Zugleich habe das Amtsgericht Ulm einen Strafbefehl gegen einen 43 Jahre alten Veterinär wegen versuchter Strafvereitelung erlassen, so die Staatsanwaltschaft. Er habe als Amtstierarzt die Missstände gedeckt. Nach Klagen einer Tierschutzorganisation habe der Arzt der Polizei gesagt, die Vorwürfe seien "zu 98 Prozent nicht zutreffend".

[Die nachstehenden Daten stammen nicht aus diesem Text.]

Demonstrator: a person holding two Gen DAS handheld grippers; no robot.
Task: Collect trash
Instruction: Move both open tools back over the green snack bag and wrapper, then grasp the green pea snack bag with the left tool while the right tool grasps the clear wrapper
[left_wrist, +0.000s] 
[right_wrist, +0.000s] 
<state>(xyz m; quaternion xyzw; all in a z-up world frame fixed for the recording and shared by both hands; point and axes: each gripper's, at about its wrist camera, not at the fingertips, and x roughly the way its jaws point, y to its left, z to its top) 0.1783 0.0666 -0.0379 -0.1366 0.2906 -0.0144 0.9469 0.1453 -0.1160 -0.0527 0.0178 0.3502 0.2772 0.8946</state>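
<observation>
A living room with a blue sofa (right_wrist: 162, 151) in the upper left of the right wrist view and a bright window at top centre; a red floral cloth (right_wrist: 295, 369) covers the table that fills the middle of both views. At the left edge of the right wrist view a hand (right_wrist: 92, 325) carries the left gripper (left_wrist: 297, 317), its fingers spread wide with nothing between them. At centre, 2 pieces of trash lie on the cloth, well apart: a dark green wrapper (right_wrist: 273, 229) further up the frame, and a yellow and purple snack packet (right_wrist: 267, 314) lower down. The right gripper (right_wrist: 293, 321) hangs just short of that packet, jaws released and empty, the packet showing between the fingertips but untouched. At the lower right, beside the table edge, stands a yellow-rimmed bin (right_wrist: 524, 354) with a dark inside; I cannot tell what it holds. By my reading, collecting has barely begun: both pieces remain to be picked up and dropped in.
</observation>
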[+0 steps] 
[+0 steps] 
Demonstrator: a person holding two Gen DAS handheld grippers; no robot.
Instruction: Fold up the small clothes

Die Ställe des Schweinemastbetriebes seien in den Jahren 2013 bis 2016 überbelegt gewesen, was zu einer hohen Sterberate bei den Tieren geführt habe, erklärte die Anklagebehörde. Viele Tiere hätten sich auf dem engen Raum schwerste Verletzungen zugezogen. Deshalb ordnete das Veterinäramt nach einer Überprüfung im Oktober 2016 die Tötung der Tiere an.

Über die Zulassung der Anklage und das weitere Verfahren hat das Amtsgericht noch nicht entschieden. Gegen den Strafbefehl kann der Tierarzt noch Widerspruch einlegen. Ein konkretes Strafmaß wurde noch nicht genannt.